Por outro lado, o racismo é o culminar de uma opressão que serve para melhor explorar e dividir os trabalhadores. A ideologia racista cumpre um papel fundamental dentro da lógica do sistema vigente como bem assinalou o líder negro norte-americano Malcom X, que nos últimos anos de sua vida referiu: “Não há capitalismo sem racismo”. Afinal, o racismo é uma forma de legitimar uma mão de obra subalterna com vista a reduzir os salários e aumentar os lucros dos patrões. Grande parte dos negros e das negras estão “incluídos” na nossa sociedade de uma forma bastante específica: enquanto mão de obra precária, barata ou desempregada. Por isso, o racismo só pode ser pensado em associação com a dimensão das classes sociais. As consequências desta nefasta combinação todos conhecem: marginalização em múltiplas esferas da vida social (da escola aos media; do local de trabalho à moradia), violência policial, segregação e humilhações sem fim. 

Grito de esperança

Após 48 horas injustamente detidos, os jovens saíram em liberdade no sábado (7 de fevereiro) depois de serem ouvidos pelo juiz. Aplausos e gritos de alegria não se fizeram esperar entre as mais de 50 pessoas que aguardavam, ansiosas, por esse momento. Mancando e ainda muito magoados, os jovens ainda tiveram força e coragem de dar a cara e falar com a comunicação social. Um deles referiu, após mostrar a perna baleada: “Fomos espancados literalmente. Eu fui baleado duas vezes e ameaçado de morte várias vezes”. Apesar da breve alegria pelo momento de libertação, o sentimento de indignação imperava entre os presentes.
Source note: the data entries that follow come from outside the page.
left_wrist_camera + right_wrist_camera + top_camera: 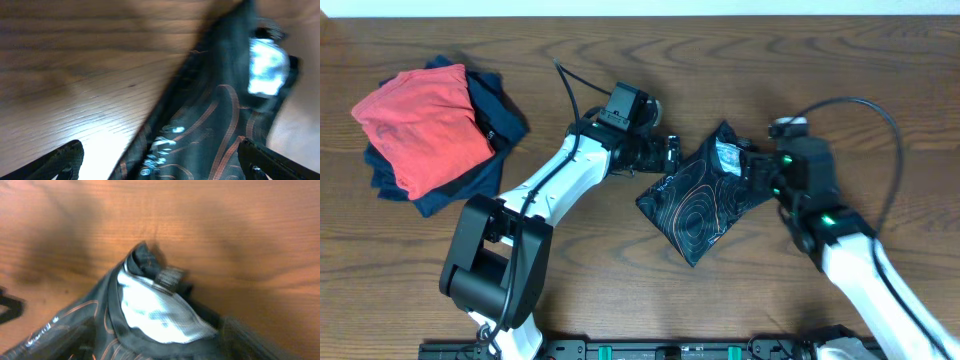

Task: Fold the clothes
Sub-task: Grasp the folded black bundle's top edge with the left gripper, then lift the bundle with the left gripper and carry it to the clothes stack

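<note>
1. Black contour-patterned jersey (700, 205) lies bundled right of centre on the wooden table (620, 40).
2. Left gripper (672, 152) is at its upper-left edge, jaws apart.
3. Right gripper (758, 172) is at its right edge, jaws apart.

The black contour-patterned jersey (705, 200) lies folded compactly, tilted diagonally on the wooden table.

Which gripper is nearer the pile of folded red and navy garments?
Left. The left gripper is at the edge of the black patterned jersey facing the pile; the right gripper is at the jersey's opposite edge, farther away.
</note>
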Robot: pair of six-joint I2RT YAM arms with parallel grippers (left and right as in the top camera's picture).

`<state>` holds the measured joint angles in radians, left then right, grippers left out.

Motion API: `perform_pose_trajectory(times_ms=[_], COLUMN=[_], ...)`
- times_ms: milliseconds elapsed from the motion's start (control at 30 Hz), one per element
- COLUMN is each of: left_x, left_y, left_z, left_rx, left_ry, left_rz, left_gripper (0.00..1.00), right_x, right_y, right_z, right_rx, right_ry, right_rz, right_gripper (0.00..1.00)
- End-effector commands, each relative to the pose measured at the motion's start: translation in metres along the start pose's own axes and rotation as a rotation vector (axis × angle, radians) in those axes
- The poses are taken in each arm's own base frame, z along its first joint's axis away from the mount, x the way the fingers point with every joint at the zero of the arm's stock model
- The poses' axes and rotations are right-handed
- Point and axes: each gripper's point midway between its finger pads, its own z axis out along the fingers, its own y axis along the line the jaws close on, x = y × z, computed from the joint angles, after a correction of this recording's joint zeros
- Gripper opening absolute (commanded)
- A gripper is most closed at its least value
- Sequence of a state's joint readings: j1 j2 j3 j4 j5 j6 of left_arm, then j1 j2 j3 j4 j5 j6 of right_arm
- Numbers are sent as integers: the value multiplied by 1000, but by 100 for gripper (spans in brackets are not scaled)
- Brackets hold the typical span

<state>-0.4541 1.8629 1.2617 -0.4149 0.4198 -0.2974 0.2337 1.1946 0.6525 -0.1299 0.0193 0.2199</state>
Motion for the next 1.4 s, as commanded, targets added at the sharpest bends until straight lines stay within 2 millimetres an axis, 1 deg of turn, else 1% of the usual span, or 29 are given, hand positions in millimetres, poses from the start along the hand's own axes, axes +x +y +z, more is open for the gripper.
perform_pose_trajectory(times_ms=[0,100,167,267,333,467,600,733,867,967,1033,1100,1133,1167,1200,1233,1267,1367], left_x=[-20,-30,-35,-42,-43,-41,-31,-13,8,24,29,31,30,30,30,29,27,17], left_y=[-28,-32,-38,-37,-35,-34,-32,-30,-38,-47,-51,-53,-52,-51,-50,-47,-44,-30], left_z=[-9,-3,4,19,31,55,72,87,103,114,118,119,120,120,120,120,119,111], left_rx=[109,127,163,175,187,226,259,247,245,244,240,227,218,214,212,205,194,131], left_ry=[-26,-28,-15,1,20,69,117,179,238,274,285,281,279,278,277,275,273,247], left_rz=[86,100,109,116,123,107,89,75,88,108,120,132,133,134,132,128,124,111], left_gripper=[98,98,98,98,98,98,98,98,99,88,78,59,43,31,20,12,6,6], right_x=[-20,-19,-12,-4,0,8,13,14,15,18,20,21,22,22,22,23,23,24], right_y=[-10,-17,-19,-20,-21,-22,-23,-23,-24,-24,-25,-25,-25,-25,-25,-25,-25,-25], right_z=[-39,-67,-80,-94,-99,-100,-99,-99,-98,-98,-98,-98,-98,-98,-98,-98,-98,-98], right_rx=[23,37,42,45,46,51,56,56,57,59,61,61,61,62,62,62,63,64], right_ry=[-84,-100,-91,-77,-70,-42,-20,-17,-10,4,11,15,18,19,20,22,23,26], right_rz=[-38,-26,-23,-23,-23,-23,-23,-23,-23,-23,-23,-23,-23,-23,-23,-23,-23,-23], right_gripper=[99,99,99,99,99,99,99,99,99,99,99,99,99,99,99,99,99,99])
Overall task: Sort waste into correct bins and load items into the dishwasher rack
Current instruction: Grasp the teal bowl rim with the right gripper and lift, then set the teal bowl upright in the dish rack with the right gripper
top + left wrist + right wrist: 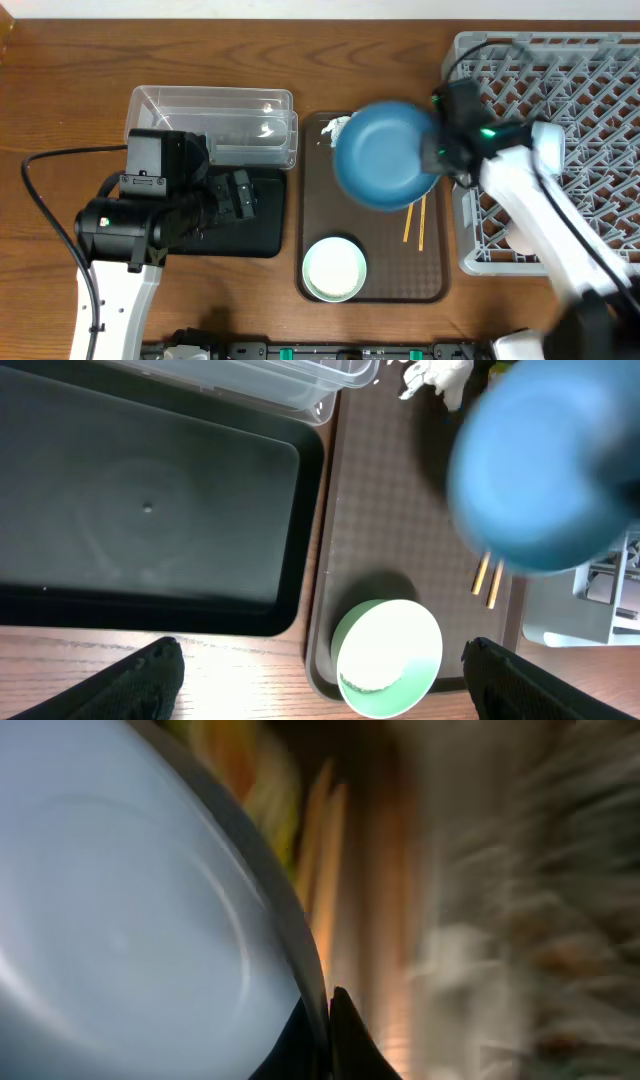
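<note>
Right now one large dark-blue plate (383,153) is pinched at its rim by the right gripper (441,150). It hangs, blurred, over the far right corner of the single brown textured serving tray (372,290), just beside the one large grey plastic pegged rack (560,110). In the right wrist view the two fingertips (338,1035) close narrowly on the plate's edge. Two wooden chopsticks (415,222) lie side by side on the brown tray, their far ends hidden under the plate. One white bowl with a pale-green rim (334,268) stands upright at the tray's near end, and one crumpled white tissue (335,128) sits at its far left corner. The left gripper (236,195) hovers over the one shallow black rectangular tray (262,235), its fingers (140,682) spread wide and holding nothing. One clear plastic rectangular tub (215,122) lies just beyond the black tray.
</note>
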`<state>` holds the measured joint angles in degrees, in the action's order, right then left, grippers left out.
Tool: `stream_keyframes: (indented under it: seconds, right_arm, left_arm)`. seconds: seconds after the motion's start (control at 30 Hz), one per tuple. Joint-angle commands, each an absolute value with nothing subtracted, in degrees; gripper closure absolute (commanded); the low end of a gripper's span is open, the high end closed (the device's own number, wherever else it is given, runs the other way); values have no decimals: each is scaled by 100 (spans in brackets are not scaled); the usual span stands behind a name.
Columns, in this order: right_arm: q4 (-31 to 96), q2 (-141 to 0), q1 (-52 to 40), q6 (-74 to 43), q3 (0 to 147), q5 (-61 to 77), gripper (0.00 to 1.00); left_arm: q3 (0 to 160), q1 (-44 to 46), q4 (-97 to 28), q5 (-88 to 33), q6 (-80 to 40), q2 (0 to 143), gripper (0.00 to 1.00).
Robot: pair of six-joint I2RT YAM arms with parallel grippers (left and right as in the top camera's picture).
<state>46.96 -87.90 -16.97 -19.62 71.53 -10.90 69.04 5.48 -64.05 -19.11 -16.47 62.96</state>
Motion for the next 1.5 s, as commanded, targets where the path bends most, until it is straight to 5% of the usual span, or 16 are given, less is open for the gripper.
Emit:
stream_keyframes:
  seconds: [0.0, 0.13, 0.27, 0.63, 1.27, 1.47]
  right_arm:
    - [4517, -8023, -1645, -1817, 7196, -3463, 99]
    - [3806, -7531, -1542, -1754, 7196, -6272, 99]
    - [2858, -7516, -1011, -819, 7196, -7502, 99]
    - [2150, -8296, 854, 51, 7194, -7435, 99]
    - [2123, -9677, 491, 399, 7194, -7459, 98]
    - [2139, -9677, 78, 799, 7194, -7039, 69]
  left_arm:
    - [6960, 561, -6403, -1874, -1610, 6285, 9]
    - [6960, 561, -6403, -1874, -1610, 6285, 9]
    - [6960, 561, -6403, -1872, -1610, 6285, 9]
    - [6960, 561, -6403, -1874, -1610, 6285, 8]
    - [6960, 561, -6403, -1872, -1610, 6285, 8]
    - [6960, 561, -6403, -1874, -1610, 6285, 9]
Muitos ressaltavam a necessidade dessa onda de indignação contra a violência de Estado ter uma expressão nas ruas e de massa. 

Urge não desmobilizar para criar uma ação pública (e de rua) contra uma política de segurança pública que fere a dignidade dos moradores dos bairros pobres dos subúrbios de Lisboa. Só a organização e a luta desses moradores, apoiadas por todos os ativistas e cidadãos solidários com essa causa, poderá contrapor-se à violência policial e exigir justiça. É fundamental que, dessa vez, a queixa-crime por tortura apresentada no Ministério Público da Amadora tenha consequências e haja punição aos responsáveis pelas agressões infringidas aos jovens da Cova da Moura.

O MAS é solidário com as vítimas de violência policial e apoia a mobilização de todos os moradores dos bairros periféricos de Lisboa na luta contra o racismo e por uma sociedade verdadeiramente justa e democrática.